It beggars belief that politicians still talk about going down these tracks. In the 15 years I worked on boards and committees of rural health organisations, every year or two I would be in Canberra raising the issue of the failure of funding of health for Aboriginal communities. I am sure the same lack of funding occurs across all sectors: justice, education, etc. Yet, when politicians decide they need to be seen as a strong leader or ‘doer’ for political reasons, they spend huge amounts sending the army in. Instead of just appropriating the relevant expenditure for Aboriginal communities to pay for necessary services, the tax payers money is splashed across the headlines with little reward. We don’t talk about the NT intervention anymore because it didn’t achieve anything. Today, it seems that child neglect by community and government is as bad as ever in remote Aboriginal communities in the NT. The money is spent, the people are still without house or school. Their human rights might soon be reinstated, but Aboriginal people around Australia now know that a lot of political leaders think that they are chattle, irritating chattle, whose only value is in wedge politics.

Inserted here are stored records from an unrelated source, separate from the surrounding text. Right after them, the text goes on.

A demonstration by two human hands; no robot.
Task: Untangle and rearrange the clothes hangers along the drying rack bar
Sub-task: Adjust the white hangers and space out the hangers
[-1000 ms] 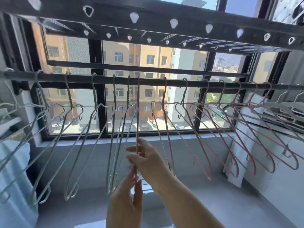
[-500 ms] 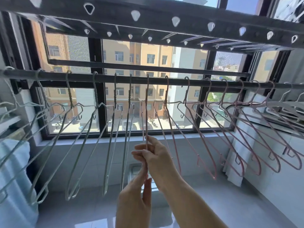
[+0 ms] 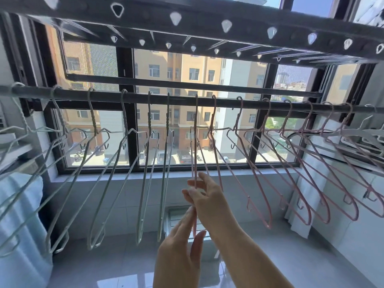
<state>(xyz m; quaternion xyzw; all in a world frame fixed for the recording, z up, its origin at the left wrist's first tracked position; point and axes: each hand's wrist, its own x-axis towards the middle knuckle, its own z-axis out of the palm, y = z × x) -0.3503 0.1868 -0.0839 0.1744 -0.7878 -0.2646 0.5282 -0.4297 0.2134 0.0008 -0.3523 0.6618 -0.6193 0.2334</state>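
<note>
Pink hanger (image 3: 195, 142) hooked midway along the rack bar (image 3: 145, 97), hanging edge-on between white hangers (image 3: 145, 173) on its left and other pink hangers (image 3: 259, 173) crowded on its right, window (image 3: 124, 69) behind. Right hand (image 3: 205, 196) pinches its middle; left hand (image 3: 178, 246), reaching up from below, grips its lower end between thumb and fingers.

The drying rack bar (image 3: 182, 99) carries six pale wire hangers (image 3: 145, 163), all left of its middle. Eight pink hangers (image 3: 259, 173) run from its middle towards its right end. At that right end further white hangers (image 3: 369, 138) overlap too much to count. Above the bar are two perforated beams (image 3: 207, 15), and behind it one thinner rail (image 3: 187, 85). Below the bar's middle are two hands, the left hand (image 3: 178, 246) and the right hand (image 3: 207, 196), both on one pink hanger (image 3: 195, 142).
</note>
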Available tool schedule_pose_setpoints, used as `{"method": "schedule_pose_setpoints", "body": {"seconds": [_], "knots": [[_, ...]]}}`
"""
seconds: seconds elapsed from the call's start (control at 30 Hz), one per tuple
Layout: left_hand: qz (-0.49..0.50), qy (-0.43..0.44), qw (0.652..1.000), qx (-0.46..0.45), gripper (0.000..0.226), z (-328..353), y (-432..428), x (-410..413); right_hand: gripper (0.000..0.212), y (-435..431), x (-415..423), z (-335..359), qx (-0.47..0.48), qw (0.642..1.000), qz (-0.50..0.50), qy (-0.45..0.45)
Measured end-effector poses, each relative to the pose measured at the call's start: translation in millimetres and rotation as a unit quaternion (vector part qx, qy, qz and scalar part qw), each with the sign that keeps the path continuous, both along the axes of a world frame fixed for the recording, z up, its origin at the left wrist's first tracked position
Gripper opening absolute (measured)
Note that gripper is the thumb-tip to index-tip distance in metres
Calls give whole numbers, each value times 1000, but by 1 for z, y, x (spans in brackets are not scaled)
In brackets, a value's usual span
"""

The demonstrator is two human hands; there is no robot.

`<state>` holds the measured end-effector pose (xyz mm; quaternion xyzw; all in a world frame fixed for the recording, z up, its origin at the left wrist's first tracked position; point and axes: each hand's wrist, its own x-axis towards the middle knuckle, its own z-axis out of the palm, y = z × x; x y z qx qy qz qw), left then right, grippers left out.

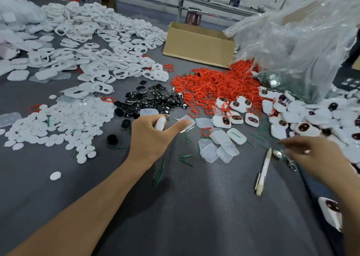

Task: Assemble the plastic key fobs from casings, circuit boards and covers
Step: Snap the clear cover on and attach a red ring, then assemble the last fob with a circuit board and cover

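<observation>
Just in front of the heap of black inserts [152, 100] the left hand [153, 137] grips a white casing [160, 123], thumb out toward a clear cover [187, 120], while well right of that heap the blurred right hand [315, 154] shows no readable grip; this looks like part-gathering, and next an insert needs seating squarely.

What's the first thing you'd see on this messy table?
The bright red heap of rings in the middle jumps out against the grey table. A sea of white casings sprawls across the far left, and up front the left hand grips a white piece.
</observation>
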<state>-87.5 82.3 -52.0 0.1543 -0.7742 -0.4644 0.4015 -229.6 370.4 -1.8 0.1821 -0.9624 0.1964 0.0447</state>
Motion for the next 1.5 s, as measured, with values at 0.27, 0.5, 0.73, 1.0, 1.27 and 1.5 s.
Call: {"method": "schedule_pose_setpoints", "body": {"seconds": [0.27, 0.5, 0.73, 1.0, 1.27, 1.5], "knots": [[-12, -14, 994, -103, 73, 1, 4, 3, 25, 0, -13, -14, 112, 993, 24, -32], [16, -1, 994, -108, 70, 2, 3, 4, 32, -4, -13, -1, 57, 998, 9, 31], [89, -83, 977, -176, 71, 1, 2, 5, 17, -132, 67, 19, -317, 910, 249, -94], [149, -167, 956, -192, 41, -1, -16, 6, 17, -194, 92, -1, -314, 901, 264, -142], [165, -174, 947, -213, 25, -1, -18, 4, 13, -188, 97, -7, -348, 897, 245, -120], [168, -187, 941, -227, 24, 1, -17, 3, 15, -190, 103, -8, -351, 896, 248, -110]]}}
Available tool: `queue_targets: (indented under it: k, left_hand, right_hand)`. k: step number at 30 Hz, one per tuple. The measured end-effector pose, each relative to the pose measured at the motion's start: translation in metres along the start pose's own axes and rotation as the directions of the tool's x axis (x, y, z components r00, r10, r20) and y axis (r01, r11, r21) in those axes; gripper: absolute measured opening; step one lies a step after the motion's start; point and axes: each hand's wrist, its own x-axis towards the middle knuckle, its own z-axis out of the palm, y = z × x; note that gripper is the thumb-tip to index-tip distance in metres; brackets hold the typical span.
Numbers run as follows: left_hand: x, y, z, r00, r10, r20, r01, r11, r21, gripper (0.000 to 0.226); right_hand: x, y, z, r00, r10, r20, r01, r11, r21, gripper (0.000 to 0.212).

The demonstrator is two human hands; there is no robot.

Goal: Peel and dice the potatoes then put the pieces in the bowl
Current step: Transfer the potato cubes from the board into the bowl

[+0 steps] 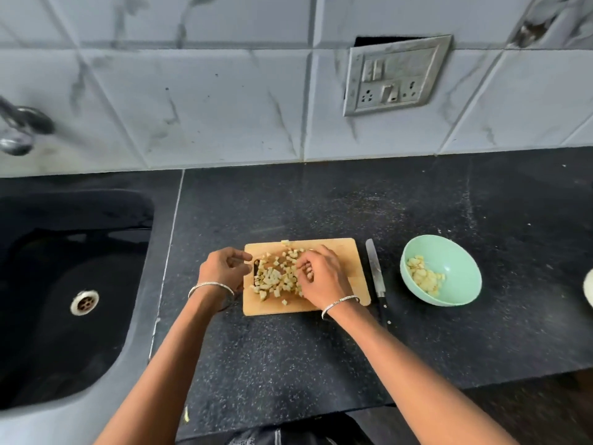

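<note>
Wooden board (346, 252): pale and rectangular, it lies flat on the worktop in the middle of the view, long side facing the person.
Worktop (288, 364): black speckled stone that runs from the sink to the right edge.
Dice (272, 279): a loose heap of small yellowish potato cubes covers the left half of the board, with a few strays at its far edge and near its front edge.
Right hand (321, 279): palm down over the right side of the heap, fingers curled into it and gripping dice; a thin bangle circles the wrist.
Left hand (221, 268): at the board's left edge, fingers curled with the thumb close to them. I cannot tell whether it holds anything. It also wears a bangle.
Knife (375, 271): it lies flat on the worktop between board and bowl, just beside the board, tip pointing away and dark handle toward the person.
Bowl (462, 261): mint green, right of the knife, apart from the board.
Pieces (423, 277): a small pile of potato lies inside the bowl on its left side.
Sink (64, 316): black, set into the left, with a round metal drain (84, 302).
Wall: grey marbled tiles carry a socket plate (396, 75).
</note>
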Motion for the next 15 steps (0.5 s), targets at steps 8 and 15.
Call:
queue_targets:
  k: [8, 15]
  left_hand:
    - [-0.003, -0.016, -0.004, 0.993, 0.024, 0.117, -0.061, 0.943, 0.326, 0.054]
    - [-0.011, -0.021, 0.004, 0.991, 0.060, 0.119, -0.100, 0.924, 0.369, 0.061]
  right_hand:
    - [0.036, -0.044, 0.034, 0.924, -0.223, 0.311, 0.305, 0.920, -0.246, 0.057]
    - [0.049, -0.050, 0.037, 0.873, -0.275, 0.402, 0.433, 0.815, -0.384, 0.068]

Many Aboriginal people have not had the education I have had. I have spoken to some Aboriginal elders who are lost for a vision, but have great yearnings for being part of a culture they have ownership. Well, that is much a tautology because if there is no ownership, there is no culture, whatever it may be. I have spoken to Aboriginal elders who have strong vision, put in long hours in support of their community and families, and can walk a meandering back and forth between newer and older cultures. So, yes, it is clear that Aboriginal elders must maintain their place in unfolding the story that needs to be told (a consultation) for appropriate local decisions to be made.  And, yes, it is clear that skilled bureaucratic support is necessary to ensure the outcome is achieved. But it is surely wrong to relegate Aboriginal communities to the status of preserved museum pieces, from which only old cultural advice can be sought, but no true decision-making can ensue. What of the benefits of better education in those communities? Are they forever denied a place in decision-making, no matter how many degrees, or businesses, or awards for community development? Will an Aboriginal have to become the ONE, the KING, to have any ownership of life. And then they can have ownership of everyone’s life. Hasn’t this been done by the nation’s government and some Aboriginal leaders already? Hasn’t it already failed as a policy?

So, spare a dime. Don’t waste it on the fanfare of Aboriginal politics. All communities in Australia can be governed under the same democratic model that supports local government. All residents in all local communities should be allowed a vote for their local government, whatever the colour of their skin or ancestoral background. The local government should be guided by State and National law how to  manage the land within their jurisdictions. Even if the local government has a massive landmass under Aboriginal land rights, then it might have elected official from whatever diverse backgrounds reside in the jurisdiction, and will be able to deal with the ‘ownership’ and use of the land under that legislation and other legislations such as natural resources, etc., in the appropriate fashion.

Aboriginal communities don’t need to be dealt with differently than any other. They just need to be dealt with the same. They need to be able, on one hand to elect their Councillors to local government, to make by-laws for all people living in their jursdiction, and on the other, to deal with the land that the clan has ownership. In every local / regional jursdiction there must be allowance for any person legally in Australia to access or live, equally of any other.  The roads must be accessible to all. Towns must have availability for any person to live, if any person at all is to live. Councils must have allowance to build new towns as the needs of their community and the pressures of a growing population demands.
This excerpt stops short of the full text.